— TASK PROMPT —
Write out nothing except the lines of the entries below, from the first through the one containing "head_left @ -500", exactly and without pictures.

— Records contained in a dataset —
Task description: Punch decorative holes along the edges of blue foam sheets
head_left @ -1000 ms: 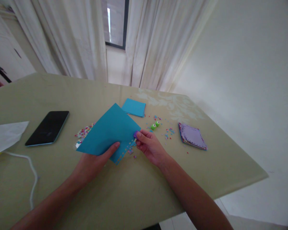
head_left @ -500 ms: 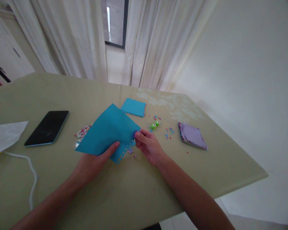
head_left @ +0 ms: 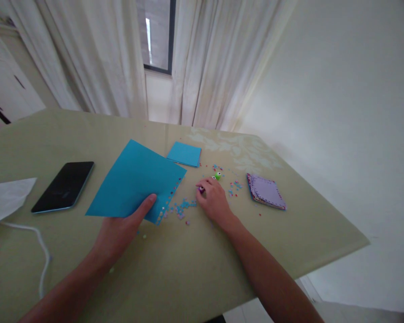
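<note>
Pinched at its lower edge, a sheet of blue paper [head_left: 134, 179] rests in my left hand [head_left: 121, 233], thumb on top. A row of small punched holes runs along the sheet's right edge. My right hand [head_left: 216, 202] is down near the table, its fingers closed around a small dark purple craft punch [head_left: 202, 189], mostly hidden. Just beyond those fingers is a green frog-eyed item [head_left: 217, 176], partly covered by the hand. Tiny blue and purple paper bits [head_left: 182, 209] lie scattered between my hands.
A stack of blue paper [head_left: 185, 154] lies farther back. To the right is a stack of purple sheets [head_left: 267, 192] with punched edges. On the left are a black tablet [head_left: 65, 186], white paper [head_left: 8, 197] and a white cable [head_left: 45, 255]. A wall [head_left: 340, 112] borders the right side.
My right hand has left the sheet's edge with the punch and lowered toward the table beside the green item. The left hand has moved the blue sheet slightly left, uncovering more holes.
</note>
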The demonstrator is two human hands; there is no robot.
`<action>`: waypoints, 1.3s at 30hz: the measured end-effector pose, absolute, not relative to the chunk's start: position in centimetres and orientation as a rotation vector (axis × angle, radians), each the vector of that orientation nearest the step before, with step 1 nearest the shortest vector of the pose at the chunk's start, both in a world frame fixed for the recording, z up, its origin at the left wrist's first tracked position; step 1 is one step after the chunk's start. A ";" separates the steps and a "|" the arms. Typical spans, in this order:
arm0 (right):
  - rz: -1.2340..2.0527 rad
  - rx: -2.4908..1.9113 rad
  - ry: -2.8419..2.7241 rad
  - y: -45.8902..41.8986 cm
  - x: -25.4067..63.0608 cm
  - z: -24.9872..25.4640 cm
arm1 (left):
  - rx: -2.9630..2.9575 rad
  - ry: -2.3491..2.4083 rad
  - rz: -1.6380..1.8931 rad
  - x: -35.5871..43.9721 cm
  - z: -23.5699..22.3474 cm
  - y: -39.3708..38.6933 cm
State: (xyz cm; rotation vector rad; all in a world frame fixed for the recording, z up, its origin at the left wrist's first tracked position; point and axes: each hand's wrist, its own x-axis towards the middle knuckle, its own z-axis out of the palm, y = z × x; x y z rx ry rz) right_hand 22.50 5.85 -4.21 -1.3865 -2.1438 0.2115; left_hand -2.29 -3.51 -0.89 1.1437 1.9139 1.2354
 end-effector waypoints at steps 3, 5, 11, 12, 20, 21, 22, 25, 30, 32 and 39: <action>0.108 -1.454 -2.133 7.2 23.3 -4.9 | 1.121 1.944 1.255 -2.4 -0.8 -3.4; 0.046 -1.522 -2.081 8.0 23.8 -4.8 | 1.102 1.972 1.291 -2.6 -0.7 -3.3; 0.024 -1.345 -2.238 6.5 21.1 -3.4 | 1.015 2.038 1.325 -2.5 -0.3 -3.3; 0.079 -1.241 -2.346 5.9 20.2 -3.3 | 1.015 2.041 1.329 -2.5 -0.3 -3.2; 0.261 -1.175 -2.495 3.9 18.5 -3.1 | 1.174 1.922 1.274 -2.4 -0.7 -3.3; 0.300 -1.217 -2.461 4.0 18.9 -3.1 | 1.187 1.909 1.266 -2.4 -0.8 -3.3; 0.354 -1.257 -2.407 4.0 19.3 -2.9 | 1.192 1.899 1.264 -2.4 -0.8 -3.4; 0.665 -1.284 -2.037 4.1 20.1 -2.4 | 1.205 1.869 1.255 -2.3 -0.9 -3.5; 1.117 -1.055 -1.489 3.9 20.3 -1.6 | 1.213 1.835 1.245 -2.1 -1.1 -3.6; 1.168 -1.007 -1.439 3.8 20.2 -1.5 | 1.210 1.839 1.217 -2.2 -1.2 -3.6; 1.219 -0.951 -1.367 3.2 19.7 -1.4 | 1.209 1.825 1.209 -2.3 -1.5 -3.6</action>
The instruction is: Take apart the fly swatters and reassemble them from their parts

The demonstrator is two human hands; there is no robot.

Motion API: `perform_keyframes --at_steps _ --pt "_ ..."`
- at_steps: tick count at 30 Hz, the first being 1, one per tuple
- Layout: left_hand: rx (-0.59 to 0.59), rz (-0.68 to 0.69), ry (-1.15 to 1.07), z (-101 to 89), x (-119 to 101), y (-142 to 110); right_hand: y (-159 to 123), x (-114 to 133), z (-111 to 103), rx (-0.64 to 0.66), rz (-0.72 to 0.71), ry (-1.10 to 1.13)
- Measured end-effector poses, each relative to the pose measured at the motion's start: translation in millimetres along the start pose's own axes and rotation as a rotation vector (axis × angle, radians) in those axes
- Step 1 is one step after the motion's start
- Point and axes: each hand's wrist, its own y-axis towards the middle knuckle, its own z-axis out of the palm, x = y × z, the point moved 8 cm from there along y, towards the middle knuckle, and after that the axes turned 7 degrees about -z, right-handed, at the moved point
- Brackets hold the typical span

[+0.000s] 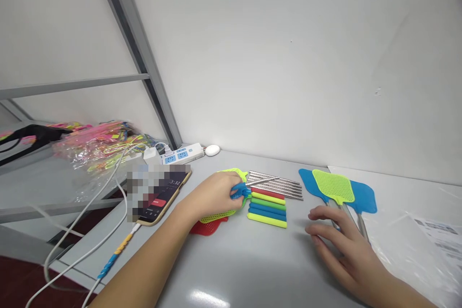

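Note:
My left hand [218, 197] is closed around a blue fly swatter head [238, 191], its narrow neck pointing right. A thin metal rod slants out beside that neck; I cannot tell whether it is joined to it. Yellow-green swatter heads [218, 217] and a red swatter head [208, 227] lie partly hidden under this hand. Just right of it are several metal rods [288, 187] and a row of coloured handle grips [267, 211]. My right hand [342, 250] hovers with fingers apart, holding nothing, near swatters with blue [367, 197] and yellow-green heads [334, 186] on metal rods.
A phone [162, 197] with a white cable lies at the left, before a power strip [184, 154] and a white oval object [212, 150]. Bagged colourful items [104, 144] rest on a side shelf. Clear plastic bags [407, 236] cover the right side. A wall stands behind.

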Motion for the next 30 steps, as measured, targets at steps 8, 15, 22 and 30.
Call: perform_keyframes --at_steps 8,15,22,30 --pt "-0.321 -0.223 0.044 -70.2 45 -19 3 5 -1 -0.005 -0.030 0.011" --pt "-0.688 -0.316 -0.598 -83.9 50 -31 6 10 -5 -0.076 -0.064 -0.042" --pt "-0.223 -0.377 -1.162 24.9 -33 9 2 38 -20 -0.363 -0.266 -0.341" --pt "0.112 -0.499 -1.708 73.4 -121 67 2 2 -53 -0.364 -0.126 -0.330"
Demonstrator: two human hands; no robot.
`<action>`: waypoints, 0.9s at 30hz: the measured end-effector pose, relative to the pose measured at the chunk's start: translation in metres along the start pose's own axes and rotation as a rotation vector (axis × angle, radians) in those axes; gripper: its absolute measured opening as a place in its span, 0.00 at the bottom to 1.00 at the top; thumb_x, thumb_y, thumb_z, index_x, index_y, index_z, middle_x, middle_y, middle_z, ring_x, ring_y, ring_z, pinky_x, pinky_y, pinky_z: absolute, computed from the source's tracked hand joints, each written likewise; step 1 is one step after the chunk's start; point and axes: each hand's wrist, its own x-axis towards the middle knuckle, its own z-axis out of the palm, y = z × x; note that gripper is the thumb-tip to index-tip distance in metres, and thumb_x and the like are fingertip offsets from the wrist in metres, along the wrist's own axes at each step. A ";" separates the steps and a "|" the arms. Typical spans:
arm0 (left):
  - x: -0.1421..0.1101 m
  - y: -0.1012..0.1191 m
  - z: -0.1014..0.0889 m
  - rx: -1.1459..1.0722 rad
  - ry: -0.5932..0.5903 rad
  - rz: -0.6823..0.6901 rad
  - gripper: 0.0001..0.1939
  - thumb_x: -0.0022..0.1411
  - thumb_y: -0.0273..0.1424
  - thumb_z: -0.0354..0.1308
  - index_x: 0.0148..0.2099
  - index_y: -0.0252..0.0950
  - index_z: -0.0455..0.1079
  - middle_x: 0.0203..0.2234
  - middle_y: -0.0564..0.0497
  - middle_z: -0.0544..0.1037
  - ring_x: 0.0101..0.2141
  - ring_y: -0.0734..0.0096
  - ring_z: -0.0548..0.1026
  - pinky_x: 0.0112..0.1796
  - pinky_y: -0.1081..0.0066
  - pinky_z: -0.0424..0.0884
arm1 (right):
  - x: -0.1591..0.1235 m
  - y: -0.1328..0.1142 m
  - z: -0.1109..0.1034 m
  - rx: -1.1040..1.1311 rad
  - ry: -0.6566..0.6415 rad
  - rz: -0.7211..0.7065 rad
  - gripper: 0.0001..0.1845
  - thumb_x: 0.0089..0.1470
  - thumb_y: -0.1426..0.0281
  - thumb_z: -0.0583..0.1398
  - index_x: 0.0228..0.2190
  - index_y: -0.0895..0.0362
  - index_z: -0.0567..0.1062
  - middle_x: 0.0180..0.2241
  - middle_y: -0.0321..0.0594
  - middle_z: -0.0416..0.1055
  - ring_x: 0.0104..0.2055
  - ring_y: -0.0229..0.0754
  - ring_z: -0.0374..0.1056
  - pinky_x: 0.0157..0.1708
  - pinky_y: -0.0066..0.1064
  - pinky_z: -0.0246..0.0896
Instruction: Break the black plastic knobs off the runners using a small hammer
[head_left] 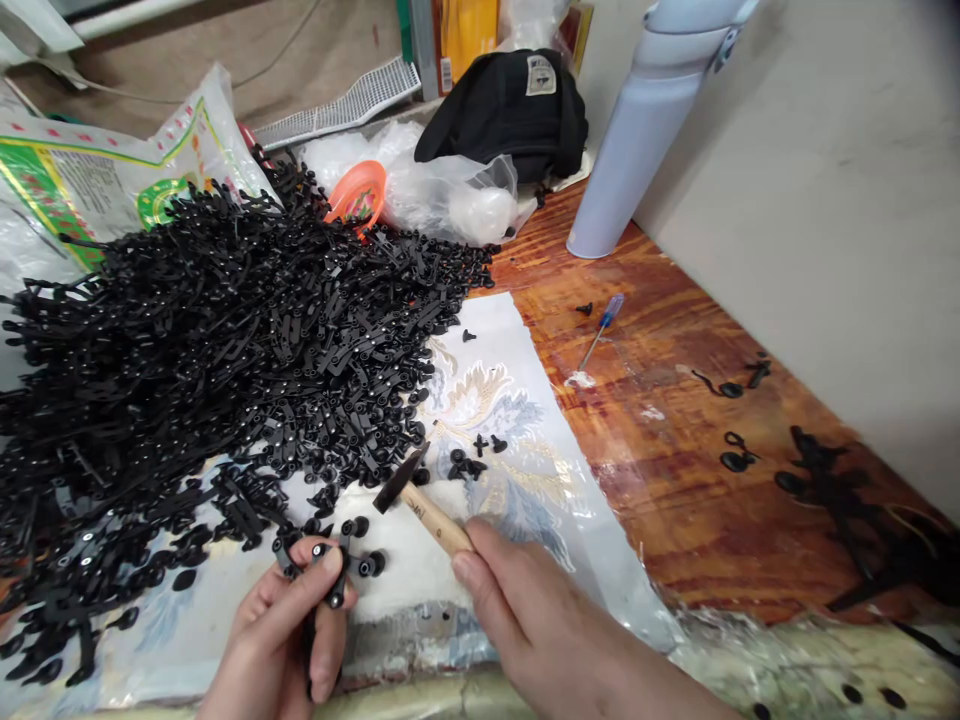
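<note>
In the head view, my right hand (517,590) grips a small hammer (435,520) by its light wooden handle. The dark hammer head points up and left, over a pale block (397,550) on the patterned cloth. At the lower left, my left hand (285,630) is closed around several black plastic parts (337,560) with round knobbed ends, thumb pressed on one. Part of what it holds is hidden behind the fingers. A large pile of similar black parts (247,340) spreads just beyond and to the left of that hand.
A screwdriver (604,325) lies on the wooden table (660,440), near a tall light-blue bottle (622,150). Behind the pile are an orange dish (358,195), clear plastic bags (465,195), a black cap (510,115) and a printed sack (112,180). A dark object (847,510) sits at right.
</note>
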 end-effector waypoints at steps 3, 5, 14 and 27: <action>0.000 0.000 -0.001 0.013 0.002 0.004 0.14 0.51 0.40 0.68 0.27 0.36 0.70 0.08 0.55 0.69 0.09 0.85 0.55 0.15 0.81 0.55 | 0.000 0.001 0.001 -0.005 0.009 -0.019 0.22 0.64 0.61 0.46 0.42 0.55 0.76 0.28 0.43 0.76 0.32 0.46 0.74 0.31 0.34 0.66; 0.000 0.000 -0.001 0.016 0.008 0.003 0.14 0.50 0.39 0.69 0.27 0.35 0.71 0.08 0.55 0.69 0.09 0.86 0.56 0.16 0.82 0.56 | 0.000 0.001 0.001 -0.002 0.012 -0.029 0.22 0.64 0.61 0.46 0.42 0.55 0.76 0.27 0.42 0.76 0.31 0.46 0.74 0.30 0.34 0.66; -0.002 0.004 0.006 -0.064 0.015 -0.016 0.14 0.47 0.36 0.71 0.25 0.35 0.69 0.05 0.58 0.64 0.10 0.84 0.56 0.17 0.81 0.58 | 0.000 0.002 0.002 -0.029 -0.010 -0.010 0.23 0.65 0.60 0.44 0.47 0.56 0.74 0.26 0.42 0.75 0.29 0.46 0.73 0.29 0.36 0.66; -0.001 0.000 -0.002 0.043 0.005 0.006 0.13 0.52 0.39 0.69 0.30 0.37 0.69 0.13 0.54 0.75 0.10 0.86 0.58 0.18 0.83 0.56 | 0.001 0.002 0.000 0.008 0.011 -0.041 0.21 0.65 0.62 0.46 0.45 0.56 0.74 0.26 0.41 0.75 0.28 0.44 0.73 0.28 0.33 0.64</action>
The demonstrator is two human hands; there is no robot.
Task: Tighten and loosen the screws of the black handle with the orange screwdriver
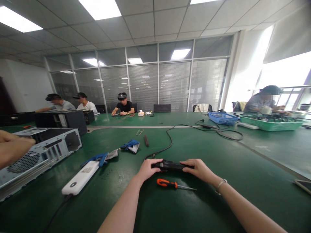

— YOUR SOLUTION —
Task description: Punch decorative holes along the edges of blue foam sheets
head_left @ -1000 ms: 
head_left @ -500 ms: 

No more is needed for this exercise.